Suncor Energy Foundation has made its largest ever single investment with a donation to the Northern Alberta Institute of Technology's (NAIT) newly unveiled Building on Demand campaign.
The $3-million donation is also the largest cash gift the technical college has ever received.
The campaign's goal is to raise $50 million for the construction of 11 centres around the province to boost the training of skilled apprentices and business students. With this latest infusion, the campaign kitty now sits at $13.5 million.
The record Suncor donation will be used to create the NAIT Suncor Energy Centre for Piping Technologies. It will also support 10 scholarships each year for five years for students participating in this training. The scholarships will focus on Aboriginal, immigrant, and female students - demographic groups currently under-represented in Alberta's trades workforce.
Spartan Controls and Wiaward Steel have also donated to the program.
In a separate announcement, the Province of Alberta says it will increase immigration and bolster apprentice training to deal with a projected shortfall of more than 100,000 workers over the next decade.
With $107 billion in capital projects on the drawing board, political and industry leaders say they want to ensure that the province's red-hot economy continues to roar.
The government plan includes a policy to seek immigrants and help them make the transition to live and work in the province, Economic Development Minister Clint Dunford said.

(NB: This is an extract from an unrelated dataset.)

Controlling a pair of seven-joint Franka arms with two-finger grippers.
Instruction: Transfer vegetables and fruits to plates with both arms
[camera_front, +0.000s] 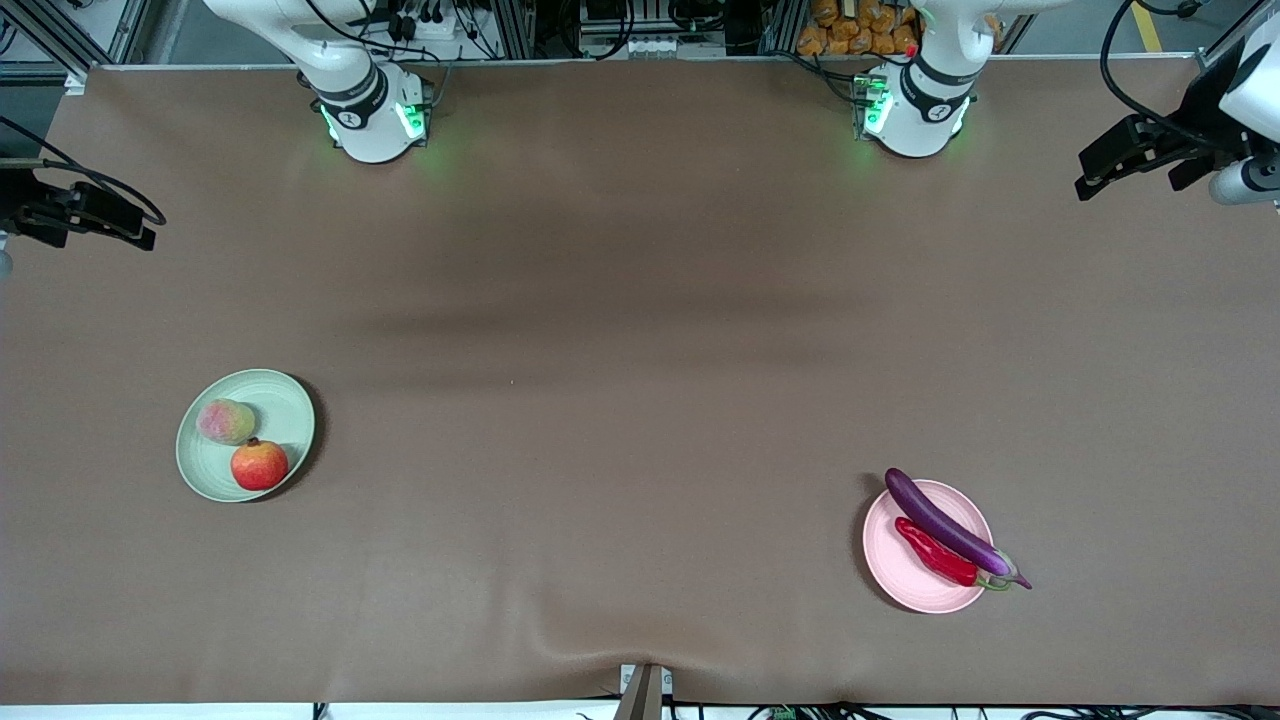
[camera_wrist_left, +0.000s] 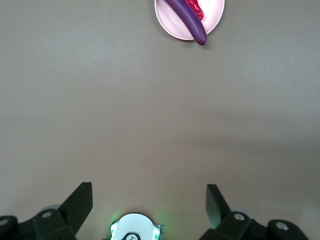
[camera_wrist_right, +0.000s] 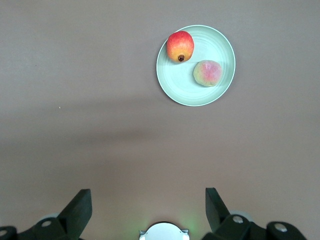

"Expanding our provincial nominee program will help Alberta employers attract and recruit skilled foreign workers to fill positions that could not be filled across Canada after extensive searching,'' Dunford said.
While the Alberta government doesn't actively recruit tradesworkers from other provinces, Alberta-based employers routinely advertise for employees across Canada.
The goal is to increase the number of permanent immigrants to at least 24,000 a year from about 16,000.
The plan includes marketing Alberta abroad as a place to live, encouraging foreign students to stay after they graduate, improving settlement services and expanding access to English as a second language training.
The province also wants to speed up the rate at which the professional skills of immigrants are recognized to ensure newcomers who are welders or carpenters don't end up driving cabs.
While the labour shortage is most acute in Alberta because of its booming energy sector, including oilsands projects in the Fort McMurray area, other provinces are feeling the pinch for skilled and unskilled workers.
Business groups such as the Canadian Chamber of Commerce have been calling on the federal government to devise a national plan to deal with the problem.
Federal Immigration Minister Joe Volpe has suggested Ottawa may raise Canada's immigration levels by up to 40 per cent over the next five years.
Earlier this year trade unions opposed a government program that brought in temporary foreign workers to help in Alberta's oilsands.
Labour leaders were still a little skeptical.
"Is this really about immigrants or helping business get better access to cheap labour?'' questioned Gil McGowan, president of the Alberta Federation of Labour.
"We are not convinced the provincial government has done enough to help groups of workers here in Alberta who could be trained to fill some of these trades jobs.'' McGowan said earlier this year the province refused to help retrain 350 workers who lost jobs when Celanese Canada (NYSE:CE) closed its plant in Fort Saskatchewan.
"There are also pools and pockets of unemployed in Aboriginal communities. Where is the government announcement aimed at them?'' Alberta's jobless rate is about 3.5 per cent, a number the government considers to be near to full employment.
The province draws about seven per cent of Canada's immigrants, a number it hopes to increase to 10 per cent.
Advanced Education Minister Dave Hancock said Alberta, a province built largely by newcomers during its first 100 years, must depend on a wave of immigrants for its future.
"We again need that stream of immigrant people who are prepared to come here to live in a place that has a good quality of life, but where they will have opportunities for themselves and their families.'' Last year about 65 per cent of immigrants who moved to Alberta had a university degree, a non-university diploma or a trade certificate.
Over the last three years most newcomers were from China, the Philippines, India and Pakistan.